Sorry, can't play. The mix of characteristics that we all possess is so varied and in so different proportions that I don't want to play a hypothetical game in which there are only two types of men in this world. 

The smartest relationship exercise IMO is to decide what your deal breakers are and work from there with what's left.


----------



## MarriedDude (Jun 21, 2014)

I would say, blend a and b.
_Posted via Mobile Device_


----------



## SimplyAmorous (Nov 25, 2009)

If these were the only choices on a deserted island... I would grab *Spouse B*.. but once a week sex is not near enough...we'd be fighting over that !.. 

*Spouse A* is only a tortured Temptation.. which would lead to a mountain of resentment and all her / or his Hotness would turn to ugliness in due time..


----------



## Shoto1984 (Apr 11, 2009)

I've had A and it only confirmed the saying "no matter how hot she is there is someone who's tired of her sh*t..." I'm sure there are ladies on the board who would say the same about men they've been with. So given the choices, I'd take B for sure. I'm with SA though.... lets change the "once a week" thing to "can't get enough...."


----------



## SecondTime'Round (Jan 15, 2015)

Maybe Spouse A isn't intimate because Spouse B isn't as attractive to them, due to being a bit overweight and not caring about exercise.

With that said, I'd choose Spouse B, but I think it's really odd that complexion was mentioned first when Spouse A's complexion wasn't mentioned at all.


----------



## Wolf1974 (Feb 19, 2014)

I couldn't deal with either


----------



## Ikaika (Apr 23, 2012)

I take C, smoking hot 53 year old who challenges me intellectually, is a great mom and is 'hot' for me like I am for her. Oh wait, I think I know this woman.


----------



## Shoto1984 (Apr 11, 2009)

Ikaika said:


> I take C, smoking hot 53 year old who challenges me intellectually, is a great mom and is 'hot' for me like I am for her. Oh wait, I think I know this woman.


If she has a twin can I get her number?


----------



## Rowan (Apr 3, 2012)

Wiredtired said:


> Just curious as to your preferences. What type of spouse do you prefer?
> 
> Spouse A: This person is very good looking and has a smoking hot body with a great complexion. Hot enough to make you fantasize about it all day. He/She seems to have it all....he/she is smart, independent, very organized, and a devoted parent and spouse. However, intimacy is lacking on every level. He/She sees sex/intimacy as a duty. This person does not flirt with you and never thinks about or initiates sex unless he/she is drunk. Even then, this person is intimate with you once every two or three months. Hugging is ok, but too much of it and he/she tells you to back off. Any kissing for longer than a second or two and he/she gets annoyed.
> 
> ...



Perhaps it might be wise to get divorced from A before you start shopping for B amongst your friends? :slap:


----------



## NextTimeAround (Dec 15, 2011)

Ikaika said:


> I take C, smoking hot 53 year old who challenges me intellectually, is a great mom and is 'hot' for me like I am for her. Oh wait, I think I know this woman.
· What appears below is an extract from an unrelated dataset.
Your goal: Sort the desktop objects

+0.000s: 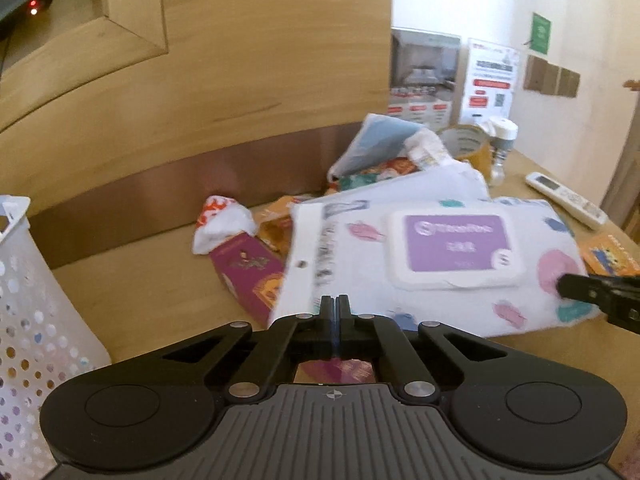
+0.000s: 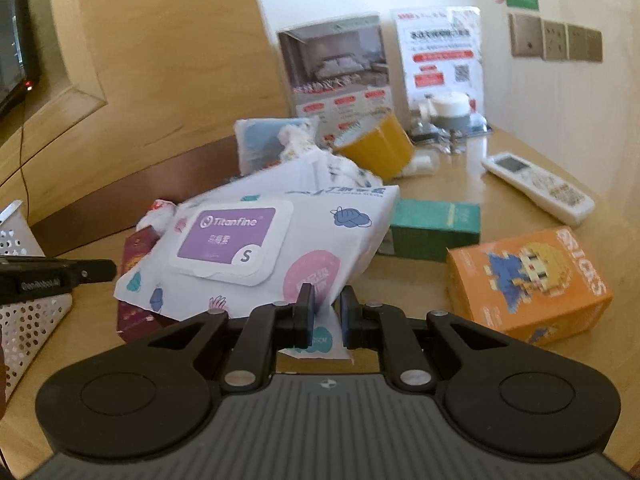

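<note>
**White wipes pack held at one corner, basket off to the left**

Wooden desk [image 1: 160, 280] under it all, with lots of stuff piled toward the far side. White basket [image 1: 24, 320] with little holes, standing at the left edge of the desk.

Next in size, the wipes pack [image 2: 320, 216] with its purple lid [image 2: 228, 240]. Lying in the middle, near side, on top of other things and tipped up a bit. Long way running left to right, from one tool to the other.

Off to the right, an orange box [image 2: 528, 284], a green box [image 2: 432, 228] behind the pack, and a remote [image 2: 540, 188] farther away.

Right gripper [image 2: 327, 296] pinching the near right corner of the pack, with the wrapper caught between its pads. Left gripper [image 1: 335, 302] pressed tight together, right at the near left edge of the pack. Cannot tell if any wrapper is caught in it.

Probably heading for the basket next. Left from the pack, so a sideways trip along the pack's long way. Left hand closer to the basket, but the sure hold sits on the right.
</note>
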Available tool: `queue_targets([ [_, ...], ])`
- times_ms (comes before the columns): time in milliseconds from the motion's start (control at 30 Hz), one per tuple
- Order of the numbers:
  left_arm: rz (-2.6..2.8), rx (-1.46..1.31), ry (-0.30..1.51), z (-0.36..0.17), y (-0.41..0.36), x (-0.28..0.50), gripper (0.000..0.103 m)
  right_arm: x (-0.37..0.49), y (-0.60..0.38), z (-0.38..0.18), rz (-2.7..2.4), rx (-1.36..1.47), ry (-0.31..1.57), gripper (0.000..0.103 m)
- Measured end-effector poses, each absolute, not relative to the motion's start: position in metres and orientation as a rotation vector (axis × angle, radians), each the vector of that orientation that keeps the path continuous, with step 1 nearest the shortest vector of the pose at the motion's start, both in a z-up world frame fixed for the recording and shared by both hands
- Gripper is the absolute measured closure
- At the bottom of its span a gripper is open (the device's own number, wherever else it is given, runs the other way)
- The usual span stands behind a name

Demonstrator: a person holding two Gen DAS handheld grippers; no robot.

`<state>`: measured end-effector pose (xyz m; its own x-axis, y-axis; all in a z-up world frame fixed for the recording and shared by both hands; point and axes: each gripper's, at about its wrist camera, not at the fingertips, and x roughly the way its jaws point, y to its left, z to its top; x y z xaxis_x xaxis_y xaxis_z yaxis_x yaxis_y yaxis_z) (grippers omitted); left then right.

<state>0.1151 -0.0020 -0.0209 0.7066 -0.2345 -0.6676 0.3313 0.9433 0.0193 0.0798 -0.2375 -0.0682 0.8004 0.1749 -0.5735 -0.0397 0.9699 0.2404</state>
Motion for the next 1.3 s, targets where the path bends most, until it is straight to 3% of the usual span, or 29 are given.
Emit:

I like this, my husband would have written this about me, err, a couple of years. He'd have to update the age today, you know.


----------



## richardsharpe (Jul 8, 2014)

Good evening 
if I read that right, the tradeoff is beauty vs intimacy. I'll take intimacy any day (or actually every day if given the choice).


----------



## DayOne (Sep 19, 2014)

OP, you're missing at least 24 other options....


----------



## Runs like Dog (Feb 25, 2011)

A I would be pretty mad most of the time. B I would never get anything done because we'd be having sex all day every day.


----------



## Wiredtired (Apr 16, 2015)

Runs Like Dog....Love your location - lol.


----------



## Fancie217 (Jun 16, 2015)

"You can do better"

So my husband is a hard worker and loyal and we have amazing sex when we have it. But he isn't very affectionate (Kissing hugging, flowers that stuff) not good at comforting and he doesn't make a lot of money. When we where dating I was told I could do better, so I ended up breaking up with him to look for better.

I found Guy 1. He had a farm (always wanted to live on a farm), money, he was "affectionate", in tuned with my needs, but he did want a commitment. I could do better.

Than came Guy 2. He was affectionate, comforting, and loyal. But he was lazy and with that being said, he was broke or couldn't be trusted to hold a job. I could do better.

So finally came Guy 3. The guy went to Stanford, has a good job, loyal, wooed me, and basically seemed to have everything (except sex), but I couldn't get my heart into it. I couldn't get any better, because I had it at first.


----------



## code187 (Jul 15, 2015)

Given that set of options? Type A, hands down. My husband has those characteristics, except he wants sex constantly. It's never ending. I would love at least a little less sex or less demand for it.


----------



## Runs like Dog (Feb 25, 2011)

I want a lover, a mate. I don't need another boss and lord knows no more employees.


----------